There are principles that we all agree on, and the facts are these: budgets are about priorities, and governments have to make decisions with limited finite resources. What this motion is saying is that if you accept that as the basic principle then why is it that the actions that are being taken on multinational tax minimisation are still so weak? I have said before that I believe the government has done some good things in this area. I think we are in a better position now because of some of those measures than had we not done them. I believe a lot of that happened because the government was dragged kicking and screaming to that position, but there has been some good legislation. Do I believe it goes far enough? No. Do I believe there is a lot more that can be done? Yes. There is a lot more that can be done. But to turn around and look at giving tax cuts to big business at the same time as having a debate about how you are going to fund schools and not put on the table the resources that are needed to properly fund our schools shows a complete lack of direction and judgement. When it is the government's own members—the government's own backbench—who are raising and highlighting these concerns, it shows how lost and out of touch the government is.
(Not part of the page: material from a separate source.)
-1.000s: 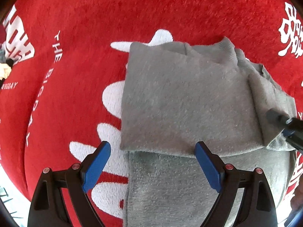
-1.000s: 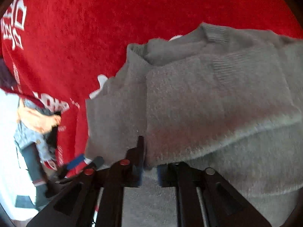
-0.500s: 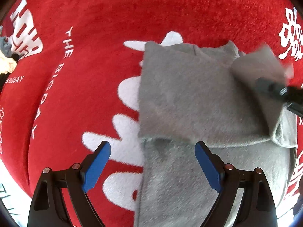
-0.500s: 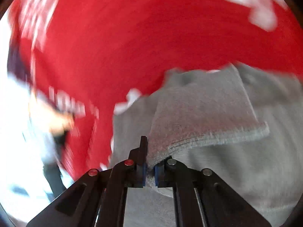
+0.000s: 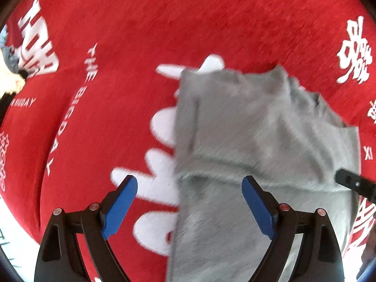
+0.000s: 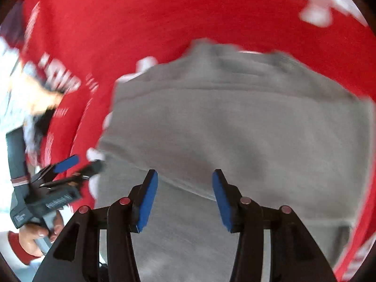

Tax office data from 2014-15 shows that one in three large firms in Australia pay no tax—one in three. That includes 109 companies that pay no tax despite reporting more than $1 billion in total income. Let's be clear: you only pay tax on profit. Those companies have claimed that they have not made a profit. There are companies, including big companies, that have good years and bad years. There are big companies that occasionally do not make a profit and legitimately have a reason to pay no tax. When you see numbers as large as this, the concern is that there are companies—and we know this happens; we have seen evidence of this happening—who are gaming the system and creating a pretence in their books through accounting tricks and strategies. Many of these practices are legal, but some are dubious and some are—I think the term used in the industry is—'sharp practices', where companies give the pretence of not being profitable or where they appear on paper as not being profitable for the sole purpose of minimising their tax obligations. Many companies have done this. We have had Senate report after Senate report and inquiry after inquiry, including one large inquiry with many, many hearings, that has exposed this. Frankly, all the measures that have been taken have not been enough. The government's priorities are wrong, and the government has lost direction.

4:46 pm

Photo of James PatersonJames Paterson (Victoria, Liberal Party) Share this | | Hansard source

I commiserate with you, Mr Acting Deputy President Leyonhjelm, having to sit there silently in the chair while Senator Dastyari verbals you in a most egregious and defamatory way for having moved positions on issues of economic freedom towards Senator Dastyari. I am pleased to be able to exonerate you of such crimes, Chair. As far as I am aware, you have not done so, and I would certainly be alarmed to learn if it were the case. I hope it is never the case.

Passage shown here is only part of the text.